#### [ACTION ITEM]
Quote all lines below exactly. Images stay out.

=== INFORMATION PROVIDED ===

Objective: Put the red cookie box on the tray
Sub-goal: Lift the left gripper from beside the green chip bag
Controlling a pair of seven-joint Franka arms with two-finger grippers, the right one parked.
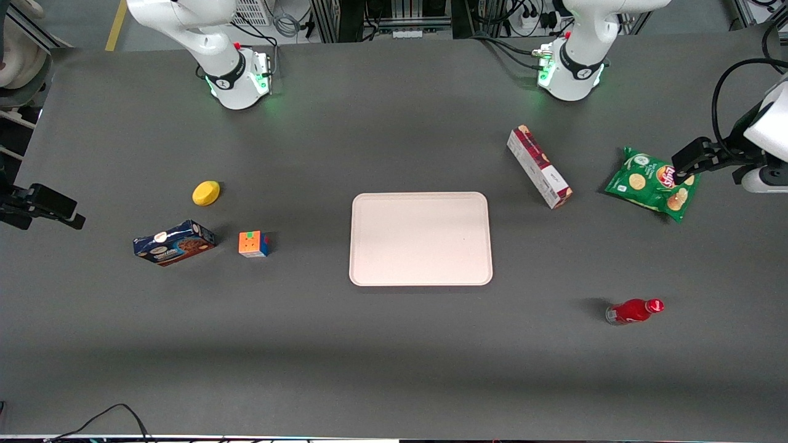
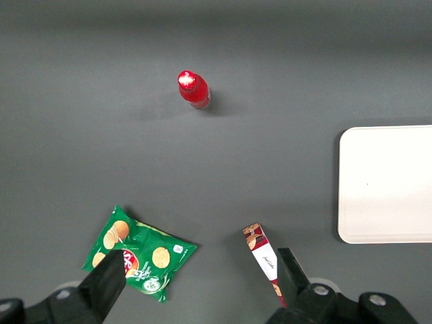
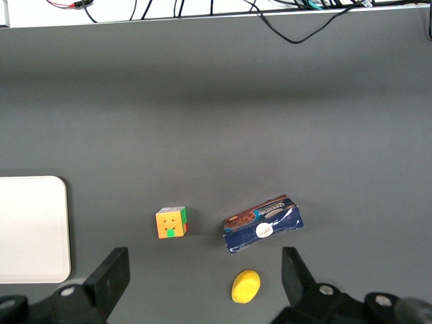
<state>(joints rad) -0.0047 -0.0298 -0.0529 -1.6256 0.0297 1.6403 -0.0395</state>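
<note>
A: Which step is in hand?

B: The approach, I judge. The hand (image 1: 680,174) hangs above the green chip bag (image 1: 654,184) at the working arm's end of the table (image 1: 394,344), its 2 fingers (image 2: 104,287) spread wide with nothing between them.

A: And the red cookie box (image 1: 539,167)?

B: Lying flat on the table, slanted, between the chip bag and the tray (image 1: 421,239) but apart from both (its lower end points roughly at the tray's nearest corner). The wrist camera shows only part of it, just beside 1 finger.

A: What does the next move call for?

B: Sliding the hand sideways toward the parked arm's end until it sits over the box, turning the wrist so the fingers straddle the narrow width, not the length, then coming down around its middle. A long carton gripped near 1 end would likely droop.

A: Anything in the tray?

B: Nothing; its pale floor is bare. The red bottle (image 1: 633,311) lies nearer the front camera, well apart.
</note>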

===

#### [TASK OUTPUT]
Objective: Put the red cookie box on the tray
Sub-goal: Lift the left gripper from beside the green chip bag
Controlling a pair of seven-joint Franka arms with two-finger grippers, the right one parked.
<state>(joints rad) -0.0047 -0.0298 -0.0529 -1.6256 0.0297 1.6403 -0.0395</state>
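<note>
A: Which step is in hand?

B: The approach, I judge. The hand (image 1: 680,174) hangs above the green chip bag (image 1: 654,184) at the working arm's end of the table (image 1: 394,344), its 2 fingers (image 2: 104,287) spread wide with nothing between them.

A: And the red cookie box (image 1: 539,167)?

B: Lying flat on the table, slanted, between the chip bag and the tray (image 1: 421,239) but apart from both (its lower end points roughly at the tray's nearest corner). The wrist camera shows only part of it, just beside 1 finger.

A: What does the next move call for?

B: Sliding the hand sideways toward the parked arm's end until it sits over the box, turning the wrist so the fingers straddle the narrow width, not the length, then coming down around its middle. A long carton gripped near 1 end would likely droop.

A: Anything in the tray?

B: Nothing; its pale floor is bare. The red bottle (image 1: 633,311) lies nearer the front camera, well apart.
</note>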

That concludes the output for this exercise.